By March 22, 2022March 5th, 2023No Comments

Retaining key talent is key in determining the value of acquiring your company.

Company culture is often cited as a key factor in successful exits. Employees who love coming to work, enjoy time together outside of work hours, who respect leadership, and feel valued can all be measured by the company’s retention rate, which could be as high as 90.00%, and on the low end below 70.00%.   And then there’s the “Value ROI”.  The average replacement cost for an employee with an annual salary of $125,000 can be as much as $312,500. So if a large corporation is acquiring your company,  you want your retention rate to be as high as possible. A high retention rate means a high return on investment per employee and productivity.

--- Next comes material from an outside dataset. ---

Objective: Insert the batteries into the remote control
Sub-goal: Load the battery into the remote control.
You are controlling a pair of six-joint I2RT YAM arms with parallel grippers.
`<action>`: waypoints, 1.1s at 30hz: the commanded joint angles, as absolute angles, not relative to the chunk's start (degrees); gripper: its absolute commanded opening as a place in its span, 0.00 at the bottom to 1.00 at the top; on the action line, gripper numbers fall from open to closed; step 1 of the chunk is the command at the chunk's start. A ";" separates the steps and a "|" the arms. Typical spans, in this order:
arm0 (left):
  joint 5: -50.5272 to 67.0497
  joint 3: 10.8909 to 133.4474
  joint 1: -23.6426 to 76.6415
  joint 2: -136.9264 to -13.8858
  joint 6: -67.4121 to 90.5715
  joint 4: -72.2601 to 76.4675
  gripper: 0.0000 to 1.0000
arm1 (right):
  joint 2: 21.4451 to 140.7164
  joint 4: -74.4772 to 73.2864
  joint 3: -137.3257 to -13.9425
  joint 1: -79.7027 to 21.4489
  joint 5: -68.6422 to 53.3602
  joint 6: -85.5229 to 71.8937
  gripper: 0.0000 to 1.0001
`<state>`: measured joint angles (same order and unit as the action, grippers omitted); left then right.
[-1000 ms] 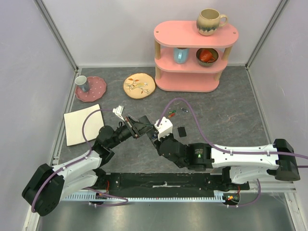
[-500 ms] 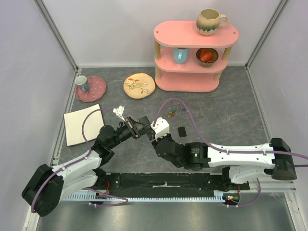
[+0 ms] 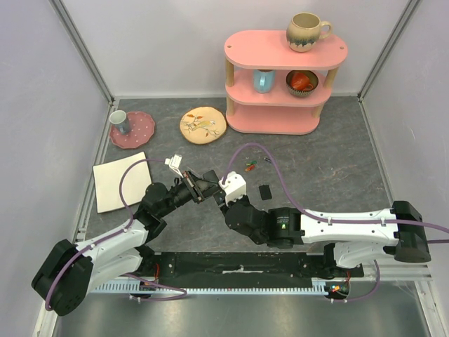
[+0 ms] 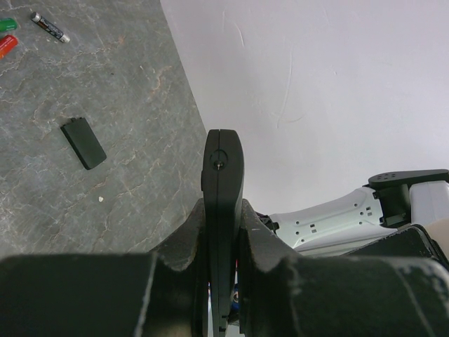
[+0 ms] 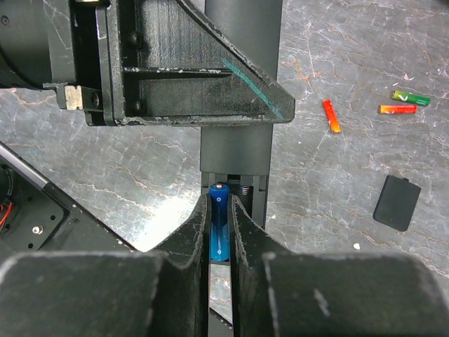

So how can you ensure your company culture is conducive to a successful exit? In this blog post, we’ll explore 5 ways to create a company culture that will help you achieve the highest valuation of your company at exit. 

 

1. Compensate your employees and establish financial incentives.

Company culture is formed at the top, good and bad. 

When I worked at Bad Boy Entertainment, Puffy wanted us to work just as hard as he did. Now I don’t remember anyone shying away from performing their best, but we were not equity holders in his company, so we didn’t have the same incentive. This was a big gap in an agreement between Puffy and the employees that often created a tense work environment. And pay did not always match the enormous scope of work for many positions.

If you care about work-life balance and financial incentives like bonus plans and stock options, you will have happy employees who don’t want to leave. If you are someone who traded in their family life for a corporate ladder for yourself, that could burn employees and cause them to leave. 

 

2. Encourage employee community building

In many situations at work, the best support is another colleague. Maybe they are in the same department, maybe not. 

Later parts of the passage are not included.